What you are asked to do>
Word for word, set down every line of the entries below from the line with "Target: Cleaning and" to the line with "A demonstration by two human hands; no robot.", including both, and no other line.

Material supplied>
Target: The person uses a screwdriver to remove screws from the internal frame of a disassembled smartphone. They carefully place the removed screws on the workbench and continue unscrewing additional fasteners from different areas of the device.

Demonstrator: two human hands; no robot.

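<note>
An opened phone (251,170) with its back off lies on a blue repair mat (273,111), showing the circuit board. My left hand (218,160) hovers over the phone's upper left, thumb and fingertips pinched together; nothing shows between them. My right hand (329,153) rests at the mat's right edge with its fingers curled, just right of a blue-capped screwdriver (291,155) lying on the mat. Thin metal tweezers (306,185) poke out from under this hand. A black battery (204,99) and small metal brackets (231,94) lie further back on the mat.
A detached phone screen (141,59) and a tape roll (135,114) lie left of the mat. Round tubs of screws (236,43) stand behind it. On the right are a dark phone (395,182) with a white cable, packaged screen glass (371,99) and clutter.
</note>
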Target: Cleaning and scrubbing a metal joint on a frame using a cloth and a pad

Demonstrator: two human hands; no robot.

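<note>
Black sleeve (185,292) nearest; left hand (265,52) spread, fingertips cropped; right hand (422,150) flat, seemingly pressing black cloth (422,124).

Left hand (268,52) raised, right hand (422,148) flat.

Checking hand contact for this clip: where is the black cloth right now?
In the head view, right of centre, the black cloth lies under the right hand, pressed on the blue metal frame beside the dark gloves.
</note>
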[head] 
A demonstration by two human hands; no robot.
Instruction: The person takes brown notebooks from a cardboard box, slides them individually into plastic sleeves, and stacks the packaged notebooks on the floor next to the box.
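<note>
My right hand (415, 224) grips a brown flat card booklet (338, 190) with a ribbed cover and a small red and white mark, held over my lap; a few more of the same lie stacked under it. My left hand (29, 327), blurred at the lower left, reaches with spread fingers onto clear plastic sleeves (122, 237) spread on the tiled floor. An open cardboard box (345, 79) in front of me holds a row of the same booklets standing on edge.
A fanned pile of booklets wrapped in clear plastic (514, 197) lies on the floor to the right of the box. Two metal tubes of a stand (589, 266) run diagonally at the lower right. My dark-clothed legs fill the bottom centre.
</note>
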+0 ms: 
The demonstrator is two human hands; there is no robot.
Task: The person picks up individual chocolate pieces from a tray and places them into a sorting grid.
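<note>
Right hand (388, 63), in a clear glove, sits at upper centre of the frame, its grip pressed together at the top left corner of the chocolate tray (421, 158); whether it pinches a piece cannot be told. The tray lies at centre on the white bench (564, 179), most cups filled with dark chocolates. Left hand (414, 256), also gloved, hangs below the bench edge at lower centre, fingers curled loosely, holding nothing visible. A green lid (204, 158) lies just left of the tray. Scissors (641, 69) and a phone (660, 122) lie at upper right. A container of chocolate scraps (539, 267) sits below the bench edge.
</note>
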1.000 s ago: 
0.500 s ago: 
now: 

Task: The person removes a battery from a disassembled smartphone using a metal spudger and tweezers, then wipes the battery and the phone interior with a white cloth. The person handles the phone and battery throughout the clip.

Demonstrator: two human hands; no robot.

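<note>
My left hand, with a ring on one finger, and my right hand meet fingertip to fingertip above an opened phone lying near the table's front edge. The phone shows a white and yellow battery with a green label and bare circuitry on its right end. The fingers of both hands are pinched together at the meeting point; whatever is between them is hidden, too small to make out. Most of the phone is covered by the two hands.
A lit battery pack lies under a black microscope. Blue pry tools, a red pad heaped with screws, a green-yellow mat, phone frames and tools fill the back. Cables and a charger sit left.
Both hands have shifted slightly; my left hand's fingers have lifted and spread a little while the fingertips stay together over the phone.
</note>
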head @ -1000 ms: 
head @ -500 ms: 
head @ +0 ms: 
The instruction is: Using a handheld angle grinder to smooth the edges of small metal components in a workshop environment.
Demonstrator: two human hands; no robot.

Written solution>
Target: Cleaning and scrubbing a metal joint on a frame using a cloth and a pad

Demonstrator: two human hands; no robot.

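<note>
Black sleeve (185,292) nearest; left hand (265,52) spread, fingertips cropped; right hand (422,150) flat, seemingly pressing black cloth (422,124).

Left hand (268,52) raised, right hand (422,148) flat.

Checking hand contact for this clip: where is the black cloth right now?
In the head view, right of centre, the black cloth lies under the right hand, pressed on the blue metal frame beside the dark gloves.
</note>
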[head] 
A demonstration by two human hands; no robot.

Nothing remains to be written for this exercise.